A ‘chicken or egg?’ dilemma

With more than 200 symptoms identified—from persistent cough and fatigue to ear numbness and a “brain on fire” feeling—long-term COVID is surely not one but multiple conditions, experts say.

Many argue that true long-term COVID is best defined as a chronic fatigue syndrome-like condition that develops after a COVID infection, similar to other postviral syndromes that can occur after herpes infection, Lyme disease, and Ebola, among others.

Other post-COVID complications, such as organ damage, should not be defined as long-term COVID and better fit into the broader general category of PASC, experts say. Also know as post-acute sequelae of COVID-19the term is used to encompass a wide variety of consequences of COVID, from chronic fatigue-like symptoms and beyond heart disease to lasting lung damage to strange new symptoms such as urinary incontinence, itching and skin lesions.

The signs of aging can overlap with those of long-term COVID, or at least feel like they do. They often include back and neck pain, osteoarthritis, chronic obstructive pulmonary disease, and dementia, among others. according to the World Health Organizationin addition to fatigue.

Whether officially diagnosed or not, it is estimated that almost 60% of the world’s population has been infected with COVID, according to the Institute for Health Metrics and Evaluation at the University of Washington. Now that most of the world’s citizens have experienced the virus, it’s hard to determine what new symptoms and conditions the virus caused or contributed to, said Dr. Nir Goldstein, a pulmonologist at National Jewish Health in Denver who runs the long-running clinic. hospital COVID..

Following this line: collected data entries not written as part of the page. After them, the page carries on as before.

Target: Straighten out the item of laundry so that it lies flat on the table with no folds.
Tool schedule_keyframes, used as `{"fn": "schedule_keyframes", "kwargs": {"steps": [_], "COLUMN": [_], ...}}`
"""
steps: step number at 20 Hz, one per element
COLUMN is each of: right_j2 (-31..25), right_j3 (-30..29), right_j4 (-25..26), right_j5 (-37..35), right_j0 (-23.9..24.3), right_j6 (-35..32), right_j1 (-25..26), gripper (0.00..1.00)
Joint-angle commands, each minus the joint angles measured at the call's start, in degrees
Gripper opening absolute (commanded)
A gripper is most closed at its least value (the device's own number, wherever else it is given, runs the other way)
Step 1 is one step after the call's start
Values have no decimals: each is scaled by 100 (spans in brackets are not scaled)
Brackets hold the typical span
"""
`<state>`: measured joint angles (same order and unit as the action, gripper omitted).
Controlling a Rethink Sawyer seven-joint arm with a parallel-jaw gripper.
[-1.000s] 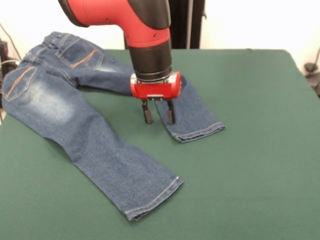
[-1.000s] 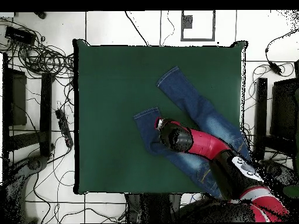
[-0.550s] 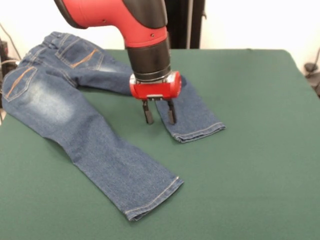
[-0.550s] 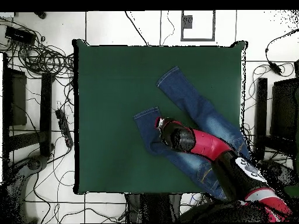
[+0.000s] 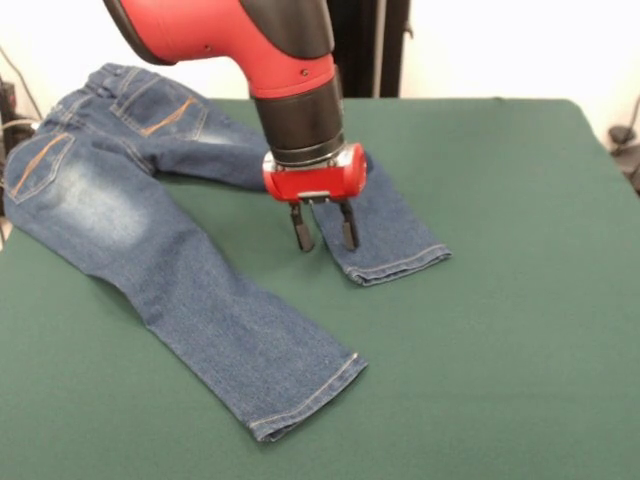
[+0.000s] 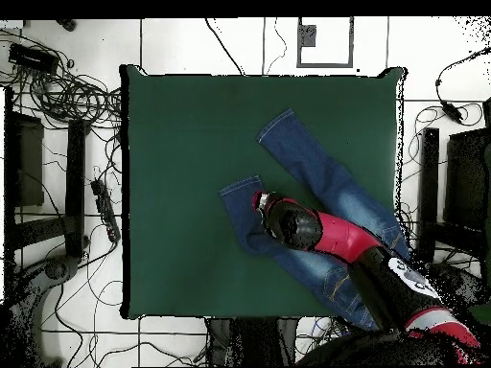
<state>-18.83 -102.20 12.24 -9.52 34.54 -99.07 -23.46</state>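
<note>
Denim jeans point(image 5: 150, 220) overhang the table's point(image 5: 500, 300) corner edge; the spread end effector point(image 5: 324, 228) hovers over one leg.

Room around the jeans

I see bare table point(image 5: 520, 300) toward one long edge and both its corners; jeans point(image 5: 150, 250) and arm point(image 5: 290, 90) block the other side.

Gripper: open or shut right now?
Open. In the front view the gripper hangs with its two fingers apart over the shorter leg of the jeans, holding nothing.
</note>
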Motion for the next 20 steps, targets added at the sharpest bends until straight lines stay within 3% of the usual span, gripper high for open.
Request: {"fn": "schedule_keyframes", "kwargs": {"steps": [1,6,10,12,20], "right_j2": [-191,559,980,1073,910], "right_j3": [456,1061,1513,1665,1579], "right_j4": [-148,-368,-292,-274,-346], "right_j5": [-1141,-2916,-3644,-3847,-3558], "right_j0": [-726,-1314,-1683,-1772,-1583], "right_j6": [-265,-350,-496,-566,-476], "right_j1": [930,1138,1414,1510,1582], "gripper": [100,100,100,100,100]}}
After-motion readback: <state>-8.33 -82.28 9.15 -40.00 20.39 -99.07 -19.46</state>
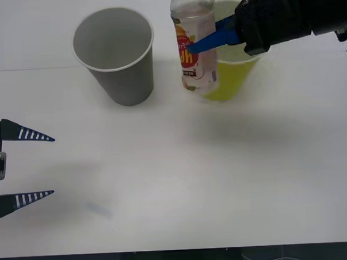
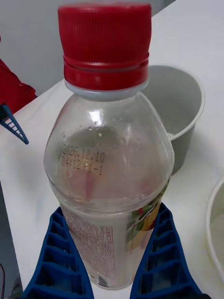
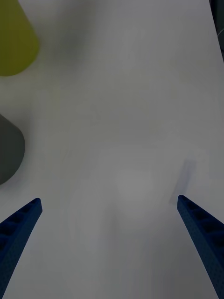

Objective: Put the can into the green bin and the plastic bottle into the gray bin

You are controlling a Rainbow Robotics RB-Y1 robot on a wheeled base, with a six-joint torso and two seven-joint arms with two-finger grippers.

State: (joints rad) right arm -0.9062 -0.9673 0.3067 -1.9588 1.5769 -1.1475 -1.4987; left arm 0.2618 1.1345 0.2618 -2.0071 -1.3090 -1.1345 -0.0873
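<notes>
Front view has the right gripper closed on the plastic bottle, its blue ribbed fingers pressing against the red-orange-yellow label from the bottle's right side. The bottle stands upright, held in front of the green bin, which it partly covers; whether its base touches the white table cannot be told. The gray bin stands upright to the left of the bottle, apart from it, its mouth open upward and its gray inside bare.

From the right wrist view, the two blue fingers clamp the bottle low on its body, one on each side of the label. The red screw cap is on, and a printed date code shows on the clear shoulder. The gray bin sits beyond the bottle, and a curved white rim of the green bin shows at the edge.

Over at the near left of the table, the left gripper hovers with its fingers spread wide and nothing between them. Its wrist view shows the two blue fingertips far apart over bare table, with the green bin and the gray bin off to one side
</notes>
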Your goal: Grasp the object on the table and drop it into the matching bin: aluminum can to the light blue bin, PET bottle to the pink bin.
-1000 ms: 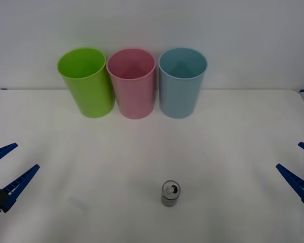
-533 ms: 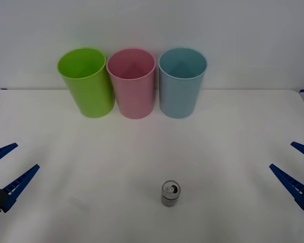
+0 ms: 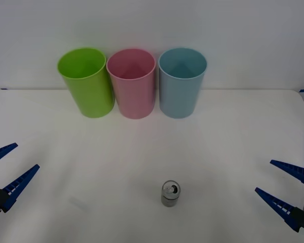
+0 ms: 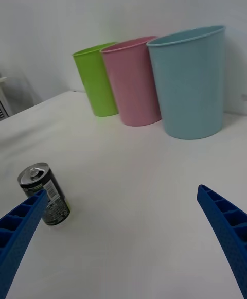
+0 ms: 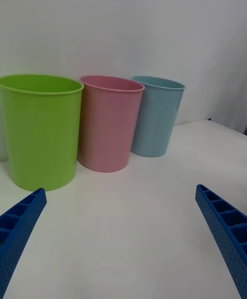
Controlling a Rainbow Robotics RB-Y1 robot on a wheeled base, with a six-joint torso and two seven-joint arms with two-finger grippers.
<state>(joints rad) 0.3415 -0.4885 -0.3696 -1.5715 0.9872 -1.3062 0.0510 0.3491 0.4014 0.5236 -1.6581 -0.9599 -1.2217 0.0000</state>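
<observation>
Front view. We record the aluminum can (image 3: 171, 194) standing upright on the white table (image 3: 223, 147), near the front edge and a little right of centre, its shiny pull-tab top facing up. Three bins stand in a row at the far edge against the wall: the lime green bin (image 3: 86, 81) on the left, the pink bin (image 3: 131, 82) in the middle and the light blue bin (image 3: 181, 82) on the right, neighbouring bins touching or nearly so. Against the frames taken a second and half a second ago, the right tool (image 3: 279, 189) has come inward from the right edge and sits lower, closer to the can though well apart from it; its fingers are spread wide with nothing between them. The left tool (image 3: 9, 167) has not shifted at the left edge, fingers likewise spread and empty. Can and bins lie as before. Both tools are cut off by the frame edges, so we see little beyond the blue fingers.

Right wrist view. The right tool (image 4: 126, 227) is parted wide, one ribbed finger at each lower corner. The can (image 4: 45, 193) stands on the table (image 4: 139, 175) just beside one fingertip, which overlaps its lower part; its label is dark with green, the print too small to read. The light blue bin (image 4: 191, 85), pink bin (image 4: 131, 82) and lime green bin (image 4: 98, 80) stand beyond.

Left wrist view. The left tool (image 5: 121, 219) is open and empty over bare table (image 5: 123, 227). The lime green bin (image 5: 40, 129), pink bin (image 5: 109, 122) and light blue bin (image 5: 156, 115) stand ahead.
</observation>
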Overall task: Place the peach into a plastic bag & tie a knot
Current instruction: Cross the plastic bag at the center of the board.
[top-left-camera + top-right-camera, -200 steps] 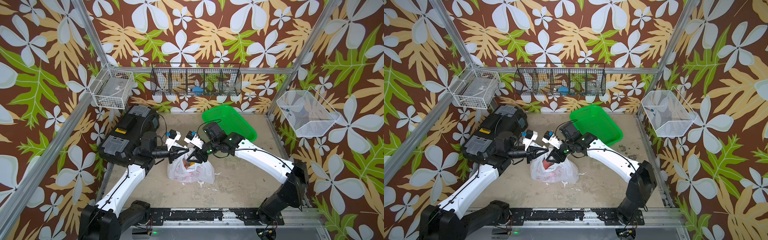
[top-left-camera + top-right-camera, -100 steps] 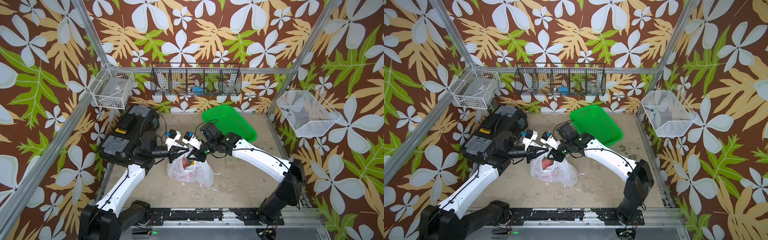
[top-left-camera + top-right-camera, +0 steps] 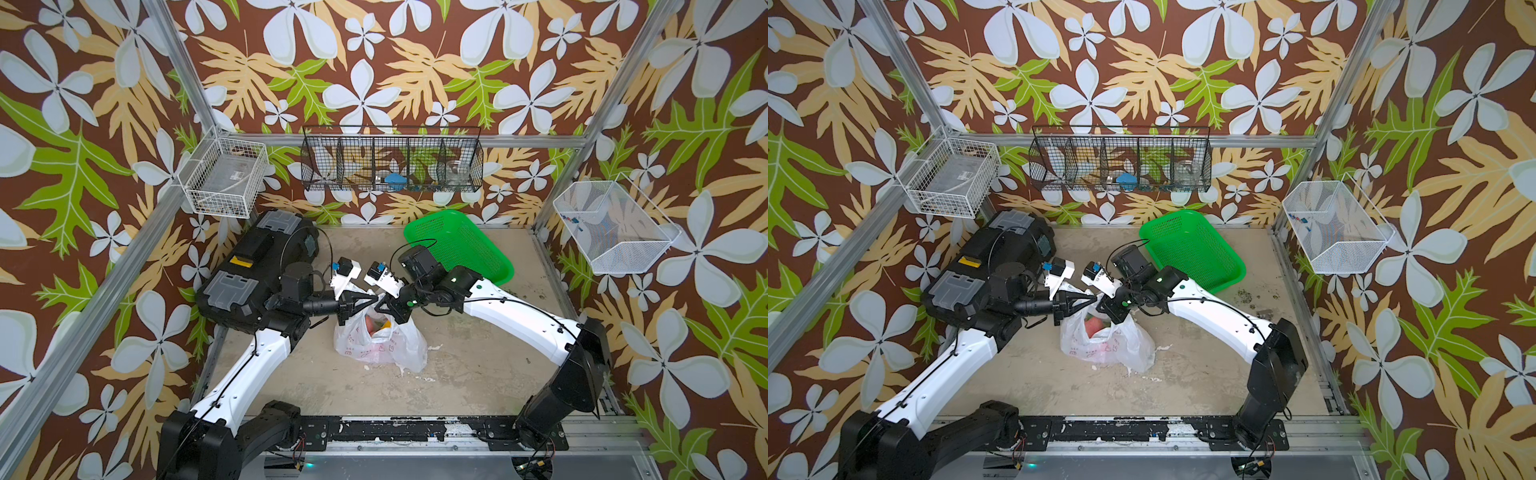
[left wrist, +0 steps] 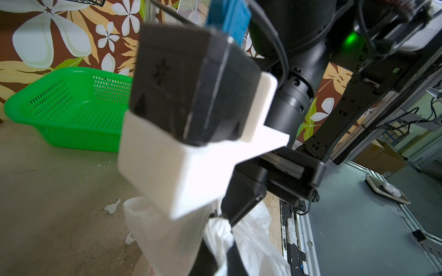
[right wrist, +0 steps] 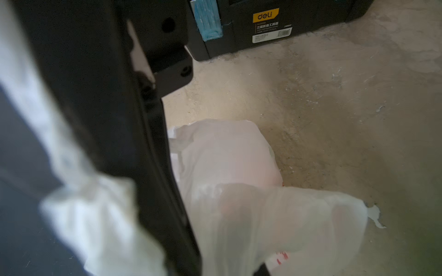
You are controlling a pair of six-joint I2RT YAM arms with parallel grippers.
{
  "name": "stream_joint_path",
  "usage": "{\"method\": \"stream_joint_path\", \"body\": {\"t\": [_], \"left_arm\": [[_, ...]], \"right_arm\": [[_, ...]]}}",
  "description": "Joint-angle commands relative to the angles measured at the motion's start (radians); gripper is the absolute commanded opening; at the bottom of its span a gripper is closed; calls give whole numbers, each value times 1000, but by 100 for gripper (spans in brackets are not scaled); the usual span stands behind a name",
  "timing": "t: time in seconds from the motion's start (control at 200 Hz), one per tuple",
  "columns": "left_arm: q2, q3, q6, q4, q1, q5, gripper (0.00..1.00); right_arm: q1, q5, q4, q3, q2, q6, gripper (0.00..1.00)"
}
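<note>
Two grippers meet tip to tip above one plastic bag (image 3: 380,347). The left gripper (image 3: 366,297) has its jaws fully closed, pinching a strip of the bag's upper white film; the left wrist view shows this film between its dark fingers (image 4: 205,260). The right gripper (image 3: 381,308) is likewise closed, and the right wrist view shows bunched film pressed against its blurred finger (image 5: 114,124).

The bag's body hangs directly beneath both sets of tips, its base on the tabletop (image 3: 478,365). One peach (image 3: 1094,324), reddish, lies inside the bag just below the tips and shows through the open mouth in both top views. A yellow-orange patch beside it cannot be identified.

One green basket (image 3: 457,245) lies behind the right gripper's wrist. One black toolbox (image 3: 257,270) stands behind the left gripper's arm.

Three containers hang on the walls, well beyond the grippers:
- a white wire basket (image 3: 224,178)
- a black compartmented rack (image 3: 392,160)
- a white mesh basket (image 3: 615,226)

Their contents are too small to name. The fingers cover the bag's handles, so whether a knot exists cannot be told. The right arm's camera mount (image 4: 191,119) fills most of the left wrist view.
</note>
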Motion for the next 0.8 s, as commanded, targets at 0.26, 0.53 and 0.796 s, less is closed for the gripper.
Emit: {"method": "stream_joint_path", "body": {"t": [0.26, 0.53, 0.796], "left_arm": [[-75, -78, -24, -11, 1, -203, 40], [12, -81, -36, 12, -24, -220, 27], [-63, -140, -236, 143, -56, -136, 0]], "right_arm": [[-9, 63, 54, -20, -14, -1, 0], [-12, 116, 87, -37, -27, 8, 0], [-14, 377, 270, -103, -74, 9, 4]]}}
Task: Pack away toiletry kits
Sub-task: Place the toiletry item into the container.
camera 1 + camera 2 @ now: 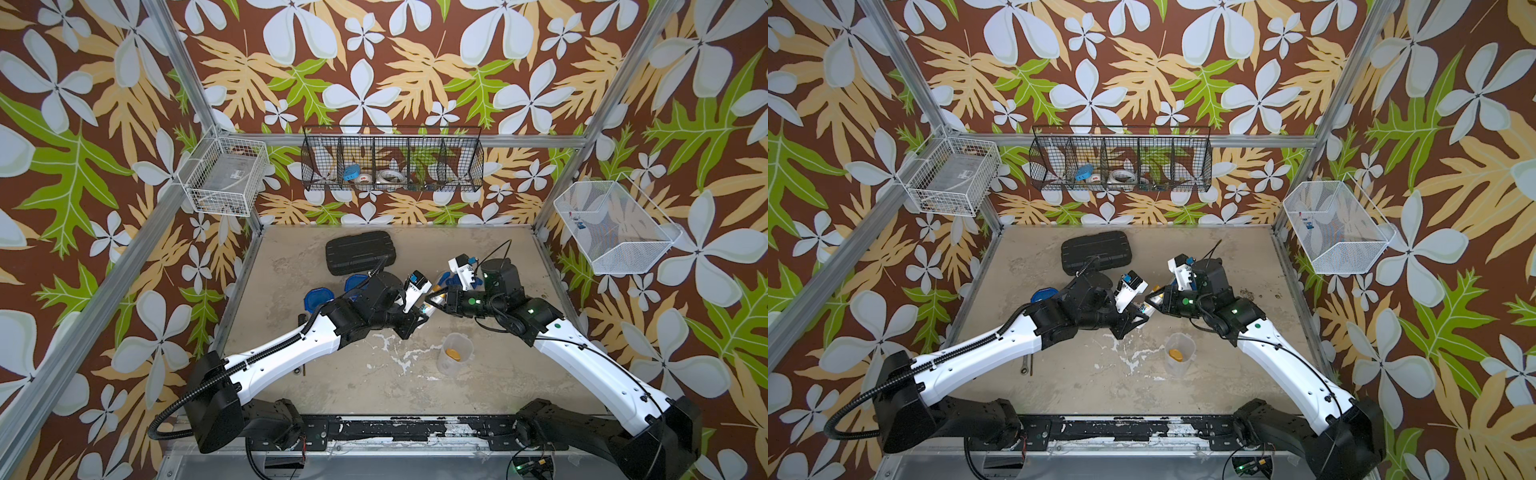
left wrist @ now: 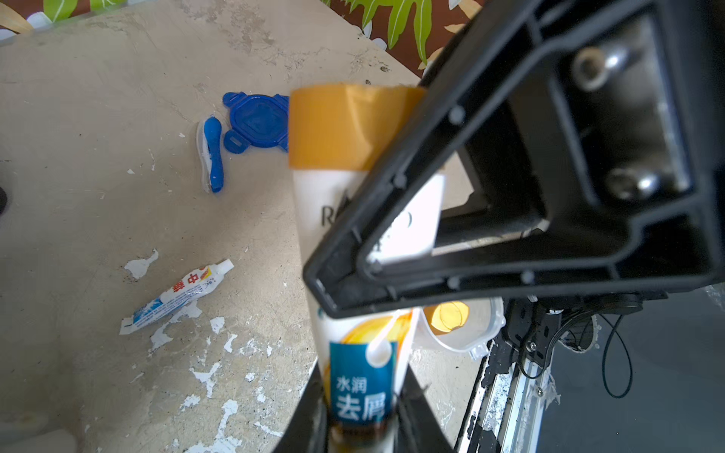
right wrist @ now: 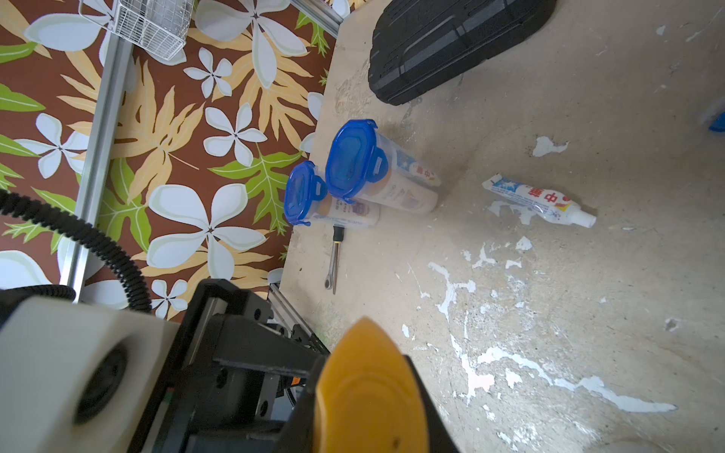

“It becomes challenging from a clinical perspective to temporally define causality,” he said. Fortune.

time as an indicator

The symptoms of aging tend to come on gradually, said Dr. Panagis Galiatsatos, an assistant professor in the Johns Hopkins division of pulmonary medicine and critical care who cares for long-term COVID patients. Fortune. Not so with the long COVID.

“There really is a big difference between ‘I felt like this before’ and ‘After I felt like this,’” he said regarding prolonged COVID symptoms after a COVID infection. “I don’t understand many people who confuse their symptoms with aging.”

“Many patients will tell you that they feel like they have aged after COVID,” he added.

Azola has many elderly patients who have been less active for the past two years due to pandemic restrictions and now complain that exercise is exhausting them. Decreased activity during the pandemic, not the virus, could be to blame for at least some of her symptoms, she said.

“The older population is experiencing a combination of decreased activity during the years of isolation and then deconditioning,” he said.

“Most respond well to more physical approaches to activity progression” or physical therapy, he said.

For now, it doesn’t matter what the cause of the symptoms is, experts say, as no specific treatments for long-term COVID have been approved. Doctors treat the symptoms, regardless of the cause.

Eventually, the cause of the symptoms could be important if the exact mechanisms behind prolonged COVID are determined and treatments are developed, Goldstein said.

“But at this point, pretty much, it doesn’t,” he said.